> How to complete this task:
Although the data below holds other lines too, output only those from the line with "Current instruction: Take" up to and including the line with "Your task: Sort", exactly as they appear.
───── Provided records
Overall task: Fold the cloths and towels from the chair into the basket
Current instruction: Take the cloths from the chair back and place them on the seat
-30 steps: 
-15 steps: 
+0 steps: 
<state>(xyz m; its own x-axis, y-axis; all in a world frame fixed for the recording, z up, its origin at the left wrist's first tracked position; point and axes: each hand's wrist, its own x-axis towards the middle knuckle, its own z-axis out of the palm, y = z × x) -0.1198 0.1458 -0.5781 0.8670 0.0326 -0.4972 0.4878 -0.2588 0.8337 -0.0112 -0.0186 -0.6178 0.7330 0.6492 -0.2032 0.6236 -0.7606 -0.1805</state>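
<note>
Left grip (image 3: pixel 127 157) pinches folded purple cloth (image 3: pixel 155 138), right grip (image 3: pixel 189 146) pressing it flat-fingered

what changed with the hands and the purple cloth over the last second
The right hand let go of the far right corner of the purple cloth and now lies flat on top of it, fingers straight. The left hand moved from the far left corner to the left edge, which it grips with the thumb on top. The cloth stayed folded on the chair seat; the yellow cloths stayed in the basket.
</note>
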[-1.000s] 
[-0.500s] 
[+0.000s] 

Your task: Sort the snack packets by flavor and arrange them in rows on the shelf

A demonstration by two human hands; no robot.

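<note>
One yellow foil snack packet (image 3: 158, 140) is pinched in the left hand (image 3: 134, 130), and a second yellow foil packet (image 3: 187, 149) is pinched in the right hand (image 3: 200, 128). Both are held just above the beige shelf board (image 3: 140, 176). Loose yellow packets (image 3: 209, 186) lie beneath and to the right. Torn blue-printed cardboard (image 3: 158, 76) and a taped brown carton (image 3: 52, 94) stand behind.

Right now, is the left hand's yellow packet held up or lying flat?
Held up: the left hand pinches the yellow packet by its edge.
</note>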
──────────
> Worked solution:
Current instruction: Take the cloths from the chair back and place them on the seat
-30 steps: 
-15 steps: 
+0 steps: 
<state>(xyz m; its own x-axis, y-axis; all in a world frame fixed for the recording, z up, its origin at the left wrist's first tracked position; point and axes: each hand's wrist, its own x-axis towards the middle knuckle, its own z-axis out of the palm, y = z × x) -0.1198 0.1458 -0.5781 0.8670 0.0326 -0.4972 0.4878 -0.2588 0.8337 -0.0112 -0.0186 -0.6178 0.7330 0.6492 -0.2032 0.6236 -0.7606 -0.1805</state>
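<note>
Left grip (image 3: pixel 127 157) pinches folded purple cloth (image 3: pixel 155 138), right grip (image 3: pixel 189 146) pressing it flat-fingered

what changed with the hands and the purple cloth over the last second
The right hand let go of the far right corner of the purple cloth and now lies flat on top of it, fingers straight. The left hand moved from the far left corner to the left edge, which it grips with the thumb on top. The cloth stayed folded on the chair seat; the yellow cloths stayed in the basket.
</note>
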[-1.000s] 
[-0.500s] 
[+0.000s] 

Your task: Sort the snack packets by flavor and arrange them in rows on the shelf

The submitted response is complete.